Francis et al (1982)a menyimpulkan dari tumpangsari jagung dengan kacang jogo (Phaseolus Vulgaris L) bahwa, kepadatan tanaman kacang jogo tidak mempengaruhi hasil biji jagung, sebaliknya kepadatan tanaman jagung menekan hasil biji kacang jogo. Peneliti yang sama juga menyimpulkan bahwa, kompetisi sesama jenis (intra – specific) lebih kuat daripada kompetisi antar jenis (inter – specific). Agustina (1980) yang meneliti pada tanaman yang sama mendapatkan bahwa, apabila tanaman jagung ditanam dengan jarak 120 cm antar baris, maka tanaman kacang jogo yang ditumpangsarikan masih dapat menerima radiasi matahari 80% sampai 97% pada umur 65 hari setelah tanam.
            Pola tanam tumpangsari disimpulkan sangat bermanfaat bagi petani skala kecil karena mengalami kesulitan penyediaan pupuk nitrogen (Kang et al, 1981; Ahmed dan Rao, 1982). Pola tanam tumpangsari antara tanaman lamtoro dan jagung juga telah banyak dilaporkan, terutama dimaksudkan untuk memperoleh pupuk nitrogen – organik dari daun lamtoro (Mendoza et al, 1981; Kang et al, 1981; Palled et al, 1983).

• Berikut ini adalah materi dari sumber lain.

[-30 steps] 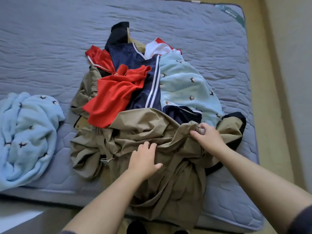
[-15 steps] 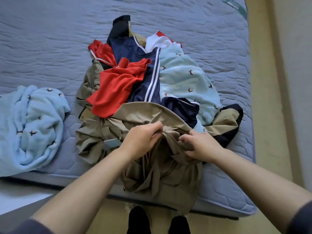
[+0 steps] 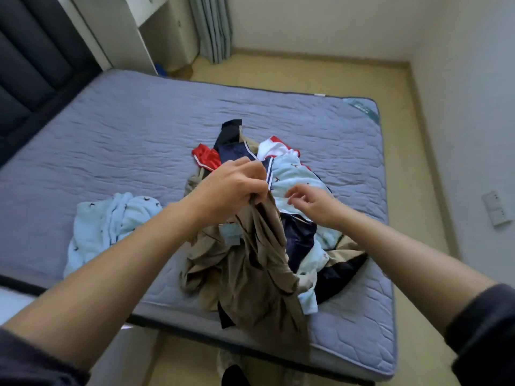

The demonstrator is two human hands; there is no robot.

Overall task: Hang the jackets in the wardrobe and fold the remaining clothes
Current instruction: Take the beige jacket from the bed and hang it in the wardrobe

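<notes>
My left hand [image 3: 232,188] grips a bunch of the khaki jacket [image 3: 250,268] and holds it up above the pile, so the jacket hangs down over the bed's near edge. My right hand [image 3: 312,203] hovers just to the right of it with fingers loosely spread, holding nothing. Under and behind the hands lies the heap of clothes: a navy garment with white stripes [image 3: 296,240], a light blue patterned garment [image 3: 295,176], a red garment [image 3: 206,158] and a white and red piece [image 3: 274,149].
A second light blue patterned garment [image 3: 111,227] lies crumpled on the grey mattress [image 3: 125,140] to the left. A dark headboard [image 3: 30,65] is at far left, a white cabinet [image 3: 131,32] and curtain [image 3: 214,26] beyond. Bare floor [image 3: 412,190] runs along the right.
My left hand has lifted the khaki jacket up off the pile. My right hand has let go of the fabric. The view has tilted up, showing more of the room.
</notes>
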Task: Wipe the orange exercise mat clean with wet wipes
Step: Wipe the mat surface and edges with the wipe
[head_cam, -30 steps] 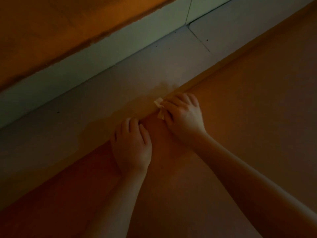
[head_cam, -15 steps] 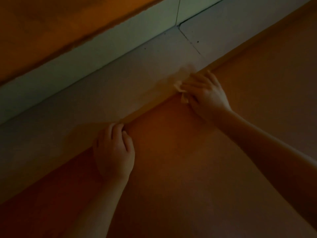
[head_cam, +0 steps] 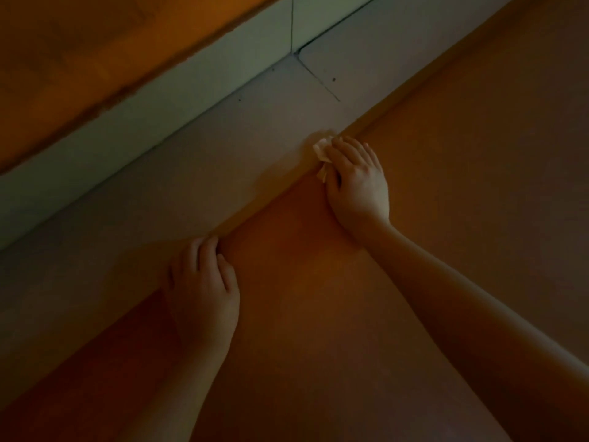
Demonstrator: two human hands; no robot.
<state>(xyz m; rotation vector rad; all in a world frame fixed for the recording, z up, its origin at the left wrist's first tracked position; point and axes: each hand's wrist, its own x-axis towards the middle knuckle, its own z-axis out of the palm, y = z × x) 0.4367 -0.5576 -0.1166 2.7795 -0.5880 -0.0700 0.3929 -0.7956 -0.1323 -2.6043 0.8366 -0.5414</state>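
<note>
The orange exercise mat [head_cam: 318,298] fills the lower right of the dim view, its far edge running diagonally from lower left to upper right. My right hand [head_cam: 355,177] grips a crumpled white wet wipe [head_cam: 321,151] and presses it against that far edge; only a corner of the wipe shows past my fingers. Further left along the same edge, my left hand [head_cam: 204,282] rests with its fingers curled over the rim, fingertips hidden.
Grey tiled floor [head_cam: 223,161] lies beyond the mat's edge, with a tile seam at upper centre. A pale skirting board [head_cam: 191,87] and an orange wall [head_cam: 79,59] run across the top left.
My right hand slid the wipe up and to the right along the mat's edge, away from my left hand. My left hand kept its place on the edge.
</note>
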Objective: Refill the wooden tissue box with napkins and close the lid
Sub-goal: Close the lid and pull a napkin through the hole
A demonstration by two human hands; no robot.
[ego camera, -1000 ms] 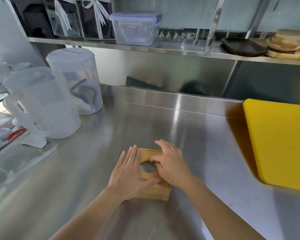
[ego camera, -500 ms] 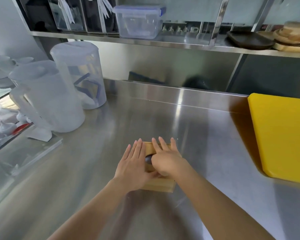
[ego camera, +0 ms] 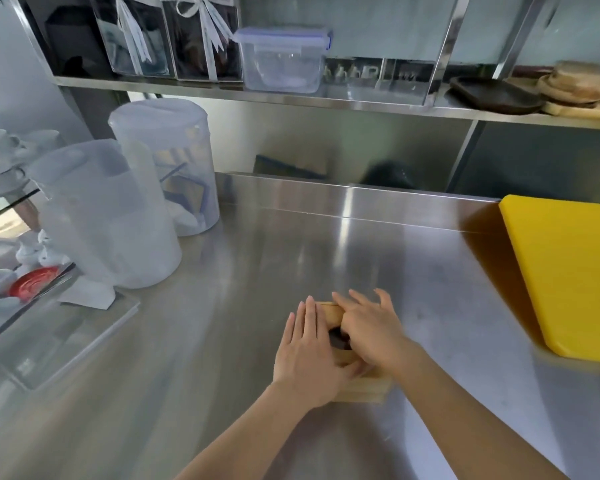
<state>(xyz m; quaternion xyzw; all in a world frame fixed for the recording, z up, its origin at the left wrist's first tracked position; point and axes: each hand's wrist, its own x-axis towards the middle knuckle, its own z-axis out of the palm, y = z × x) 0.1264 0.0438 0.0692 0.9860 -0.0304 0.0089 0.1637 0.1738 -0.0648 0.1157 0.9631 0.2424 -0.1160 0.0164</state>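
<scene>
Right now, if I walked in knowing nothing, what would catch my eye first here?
Probably the left hand and right hand, both pressed flat on a small wooden tissue box near the front of the steel counter. Next, the bright yellow cutting board at the right edge. Then the two big frosted plastic pitchers standing at the left.

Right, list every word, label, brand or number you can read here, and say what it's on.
None can be read.
Ribbons on the clear boxes on the shelf: any print is too blurred.
Red lid at far left: markings too blurred.
Wooden tissue box, yellow cutting board, plastic pitchers: no text visible.
</scene>
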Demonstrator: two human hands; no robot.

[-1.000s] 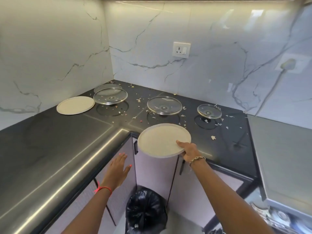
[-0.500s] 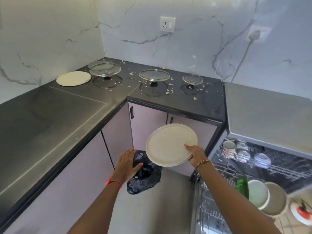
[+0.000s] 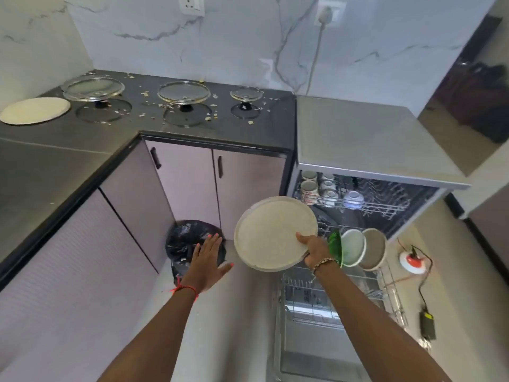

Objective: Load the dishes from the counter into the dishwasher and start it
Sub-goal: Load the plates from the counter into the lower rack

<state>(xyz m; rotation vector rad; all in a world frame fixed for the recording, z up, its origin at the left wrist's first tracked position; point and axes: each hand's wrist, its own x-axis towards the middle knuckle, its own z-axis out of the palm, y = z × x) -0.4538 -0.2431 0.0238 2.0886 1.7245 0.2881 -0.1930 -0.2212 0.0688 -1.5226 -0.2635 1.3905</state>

            Mendoza et al (1981) melaporkan bahwa, pemotongan pertama hijauan lamtoro menghasilkan 59 sampai 74 kg N/ha, penggunaannya sebagai pupuk hijau dalam tumpangsari dengan jagung setara dengan 45 – 90 kg N / ha pupuk buatan. Kang et al (1981) mendapatkan bahwa, pemotongan hijauan lamtoro menghasilkan 180 – 250 kg N/ha/tahun, penggunaannya sebagai pupuk hijau dalam budidaya lorong mampu mempertahankan produksi biji jagung 3.8 ton/ha. Rosa et al (1980) mendapatkan bahwa, tanaman lamtoro yang ditanam diantara baris tanaman jagung dengan jarak tanam 100 cm dengan kepadatan tanaman lamtoro 10, 15, dan 20 cm jarak tanam dalam baris, dari pemotongan hijauan diperoleh berturut – turut 102, 115, dan 126 kg N / ha. Penggunaannya sebagai pupuk hijau diperoleh dari tiga kali pemotongan, hasil yang diperoleh dari biji jagung adalah 70, 73, dan 71 g per individu tanaman. Hasil ini lebih tinggi dibandingkan tanpa pemupukan yang hanya diperoleh biji jagung 49 g per individu tanaman. Hasil penelitian Sumarsono et al (1985) menunjukan produksi biji jagung tumpangsari lebih tinggi dibanding tunggal yang menerima pupuk N rendah (Tabel 1). Walaupun produksi jagung masih lebih tinggi dengan pemupukan N tinggi (Sumarsono, 1989), tetapi produksi hijauan pakan dari lamtoro dan jerami jagung diperoleh dalam tumpangsari jagung – lamtoro.